=== TASK ===
All of the data must be written out verbatim, with pictures excluded.

____ RAW DATA

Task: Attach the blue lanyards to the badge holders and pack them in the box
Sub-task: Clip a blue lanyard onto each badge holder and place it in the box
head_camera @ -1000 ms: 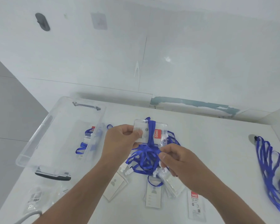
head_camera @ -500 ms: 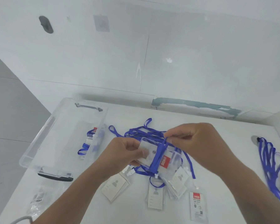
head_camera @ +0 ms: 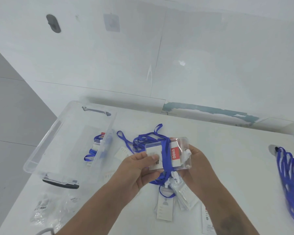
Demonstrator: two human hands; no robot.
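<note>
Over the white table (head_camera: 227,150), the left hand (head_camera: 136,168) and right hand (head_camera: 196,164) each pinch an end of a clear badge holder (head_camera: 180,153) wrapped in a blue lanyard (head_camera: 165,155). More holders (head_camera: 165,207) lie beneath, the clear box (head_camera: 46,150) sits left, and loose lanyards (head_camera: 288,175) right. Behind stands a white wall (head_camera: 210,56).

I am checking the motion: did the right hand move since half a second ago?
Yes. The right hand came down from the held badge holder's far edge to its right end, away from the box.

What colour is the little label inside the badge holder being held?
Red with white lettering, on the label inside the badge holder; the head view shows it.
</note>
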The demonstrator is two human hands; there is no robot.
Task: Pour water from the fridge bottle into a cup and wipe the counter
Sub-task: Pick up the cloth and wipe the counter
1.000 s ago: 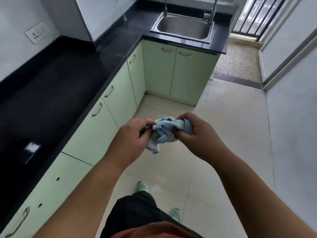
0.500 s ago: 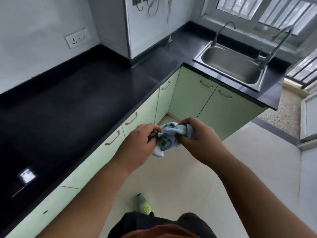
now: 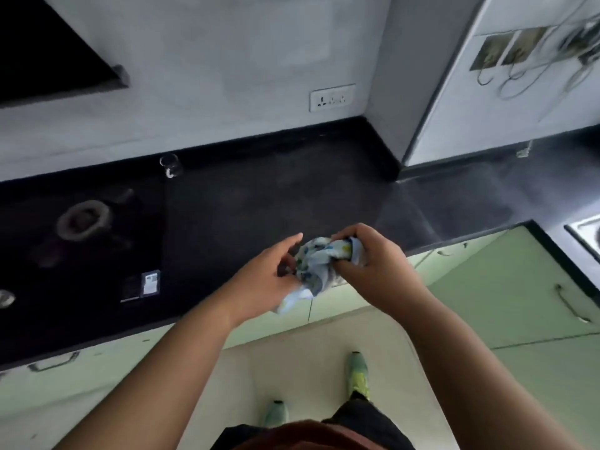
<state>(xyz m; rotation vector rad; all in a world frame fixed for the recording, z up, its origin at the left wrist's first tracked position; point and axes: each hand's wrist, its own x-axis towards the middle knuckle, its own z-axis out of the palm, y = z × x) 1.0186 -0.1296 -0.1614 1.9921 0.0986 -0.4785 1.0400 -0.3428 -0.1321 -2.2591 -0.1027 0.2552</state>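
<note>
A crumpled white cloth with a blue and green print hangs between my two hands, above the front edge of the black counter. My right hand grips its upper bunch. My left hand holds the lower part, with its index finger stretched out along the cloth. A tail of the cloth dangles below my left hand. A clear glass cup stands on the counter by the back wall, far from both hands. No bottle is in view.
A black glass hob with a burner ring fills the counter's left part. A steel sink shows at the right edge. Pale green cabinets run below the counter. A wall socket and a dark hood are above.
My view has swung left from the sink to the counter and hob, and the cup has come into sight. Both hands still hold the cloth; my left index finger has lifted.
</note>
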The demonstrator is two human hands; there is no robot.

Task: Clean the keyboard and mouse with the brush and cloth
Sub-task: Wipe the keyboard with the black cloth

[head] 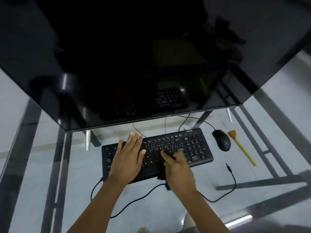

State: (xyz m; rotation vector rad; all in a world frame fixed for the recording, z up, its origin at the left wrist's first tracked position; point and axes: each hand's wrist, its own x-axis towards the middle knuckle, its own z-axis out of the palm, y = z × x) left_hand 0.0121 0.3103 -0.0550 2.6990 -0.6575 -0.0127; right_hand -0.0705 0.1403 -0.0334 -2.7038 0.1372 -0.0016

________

=== SOLVED PROBLEM ===
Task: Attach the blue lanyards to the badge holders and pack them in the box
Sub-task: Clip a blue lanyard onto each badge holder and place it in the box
head_camera @ -1000 ms: 
head_camera @ -500 ms: 
head_camera @ +0 ms: 
Demonstrator: two human hands; no robot.
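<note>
Over the white table (head_camera: 227,150), the left hand (head_camera: 136,168) and right hand (head_camera: 196,164) each pinch an end of a clear badge holder (head_camera: 180,153) wrapped in a blue lanyard (head_camera: 165,155). More holders (head_camera: 165,207) lie beneath, the clear box (head_camera: 46,150) sits left, and loose lanyards (head_camera: 288,175) right. Behind stands a white wall (head_camera: 210,56).

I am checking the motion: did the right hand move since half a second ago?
Yes. The right hand came down from the held badge holder's far edge to its right end, away from the box.

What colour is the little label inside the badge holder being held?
Red with white lettering, on the label inside the badge holder; the head view shows it.
</note>
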The demonstrator is two human hands; there is no robot.
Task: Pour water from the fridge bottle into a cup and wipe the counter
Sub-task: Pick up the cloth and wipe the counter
1.000 s ago: 
0.500 s ago: 
now: 
<state>(xyz m; rotation vector rad; all in a world frame fixed for the recording, z up, its origin at the left wrist's first tracked position; point and axes: each hand's wrist, its own x-axis towards the middle knuckle, its own z-axis out of the palm, y = z × x) 1.0186 -0.1296 -0.1614 1.9921 0.0986 -0.4785 1.0400 -0.3428 -0.1321 -2.2591 -0.1027 0.2552</state>
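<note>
A crumpled white cloth with a blue and green print hangs between my two hands, above the front edge of the black counter. My right hand grips its upper bunch. My left hand holds the lower part, with its index finger stretched out along the cloth. A tail of the cloth dangles below my left hand. A clear glass cup stands on the counter by the back wall, far from both hands. No bottle is in view.
A black glass hob with a burner ring fills the counter's left part. A steel sink shows at the right edge. Pale green cabinets run below the counter. A wall socket and a dark hood are above.
My view has swung left from the sink to the counter and hob, and the cup has come into sight. Both hands still hold the cloth; my left index finger has lifted.
</note>
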The demonstrator is two human hands; there is no robot.

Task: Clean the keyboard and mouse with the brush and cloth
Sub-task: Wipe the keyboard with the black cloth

[head] 

State: (xyz m; rotation vector rad; all in a world frame fixed for the recording, z up, its origin at the left wrist's first tracked position; point and axes: each hand's wrist, its own x-axis towards the middle knuckle, its own z-axis out of the palm, y = z × x) left_hand 0.0121 0.3103 -0.0550 2.6990 -0.6575 -0.0127; right_hand -0.0705 0.1403 -0.0334 -2.7038 0.1372 -0.0016

Nothing further is needed for the exercise.